Ossenkoppele and colleagues found that fluorine 18-flortaucipir PET indicated longitudinal changes in the Mini-Mental State Examination, with effect sizes that were more robust than for AD-signature cortical thickness and amyloid PET among all participants (R2 = 0.35 for tau PET vs. 0.24 for MRI vs. 0.17 for amyloid PET; P < .001, bootstrapped for difference) in the amyloid beta-positive mild cognitive impairment group (R2 = 0.25 for tau PET vs. 0.15 for MRI vs. 0.07 for amyloid PET; P < .001, bootstrapped for difference) and in the amyloid-beta-positive cognitively unimpaired group (R2 = 0.16 for tau PET vs. 0.08 for MRI vs. 0.08 for amyloid PET; P < .001, bootstrapped for difference). The researchers replicated these results in the tau PET cohort, according to the study results.
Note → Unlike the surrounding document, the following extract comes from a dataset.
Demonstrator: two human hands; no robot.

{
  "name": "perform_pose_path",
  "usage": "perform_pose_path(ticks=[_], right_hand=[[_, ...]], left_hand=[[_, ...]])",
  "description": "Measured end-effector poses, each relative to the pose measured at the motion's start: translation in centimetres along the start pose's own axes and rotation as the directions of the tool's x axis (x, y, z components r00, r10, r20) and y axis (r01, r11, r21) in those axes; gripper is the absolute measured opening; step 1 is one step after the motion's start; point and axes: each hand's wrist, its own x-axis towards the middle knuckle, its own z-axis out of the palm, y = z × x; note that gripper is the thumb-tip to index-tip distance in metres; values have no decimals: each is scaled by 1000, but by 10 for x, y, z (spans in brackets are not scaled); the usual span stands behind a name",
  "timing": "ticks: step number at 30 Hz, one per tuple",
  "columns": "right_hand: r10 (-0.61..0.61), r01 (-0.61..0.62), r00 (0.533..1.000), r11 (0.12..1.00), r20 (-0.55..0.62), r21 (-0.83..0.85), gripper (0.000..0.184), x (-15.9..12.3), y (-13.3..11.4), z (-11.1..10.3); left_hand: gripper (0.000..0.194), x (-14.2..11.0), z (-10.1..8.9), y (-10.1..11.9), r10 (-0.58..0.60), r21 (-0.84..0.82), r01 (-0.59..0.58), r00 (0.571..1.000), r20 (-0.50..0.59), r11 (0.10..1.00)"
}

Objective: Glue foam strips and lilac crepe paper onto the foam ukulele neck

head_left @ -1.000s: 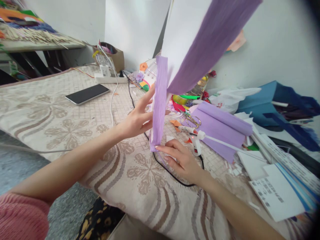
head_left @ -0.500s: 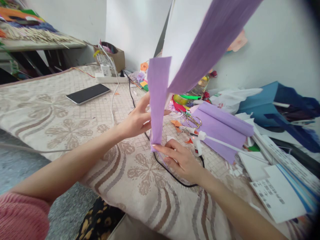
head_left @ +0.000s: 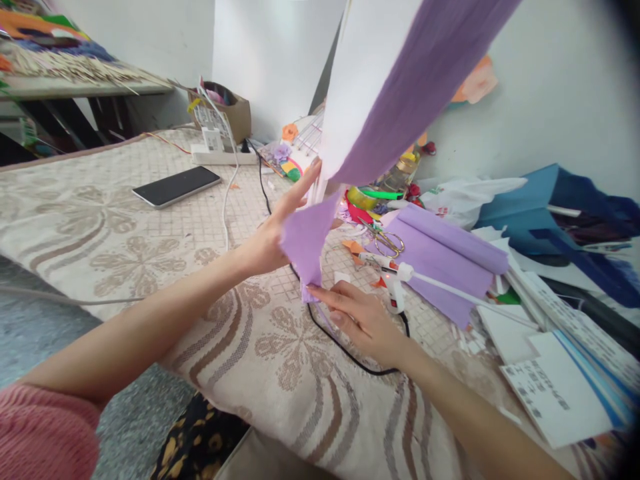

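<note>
Head cam, thin flared purp. strip [head_left: 311, 233], R hand [head_left: 369, 325] touching

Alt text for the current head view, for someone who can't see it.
A person's right hand touches the bottom of a curling purple paper strip, the left hand behind it at a tall white-and-purple piece. On the patterned tablecloth, a glue gun, scissors and purple paper lie right, a phone left.
</note>
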Motion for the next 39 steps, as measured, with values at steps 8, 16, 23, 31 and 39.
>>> perform_pose_path(ticks=[8,16,23,31,39], right_hand=[[-66,71,997,989,40,-132,47,1,4,-6],[-65,84,990,984,123,-157,49,0,12,-9],[19,-20,995,1000,95,18,42,3,15,-9],[-178,185,983,966,52,-181,42,4,14,-9],[-271,266,962,918,24,-295,37,6,14,-10]], left_hand=[[54,6,-4,2,56,-35,-55,998,24,998],[55,7,-6,2,47,-35,-46,998,30,998],[59,6,-7,2,45,-36,-44,998,43,998],[59,1,-5,1,-7,-21,8,999,37,1000],[55,1,-6,2,-15,-31,16,999,42,999]])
The researchers also demonstrated that MRI mediated the relationship between fluorine 18-flortaucipir PET and the Mini-Mental State Examination in the cohorts with AD dementia (33.4% [95% CI, 15.5%-60%] of the total effect) and amyloid beta-positive mild cognitive impairment (13.6% [95% CI, 0%-28%] of the total effect), but not in the amyloid beta-positive cognitively unimpaired group. Age (P = .02), but not sex or APOE genotype, changed the relationship between baseline fluorine 18-flortaucipir PET and cognitive change, in that older individuals demonstrated more accelerated cognitive decline at similar tau PET levels.

“Tau PET outperformed established MRI and amyloid PET markers in a head-to-head comparison, especially in the [amyloid beta]-positive [mild cognitive impairment] and [amyloid beta]-positive [cognitively unimpaired] groups,” Ossenkoppele and colleagues wrote. “Our findings suggest that although tau PET as a diagnostic marker is most valuable at the dementia stage of AD, the optimal time window for tau PET as a prognostic marker is during the prodromal and preclinical stages of AD.”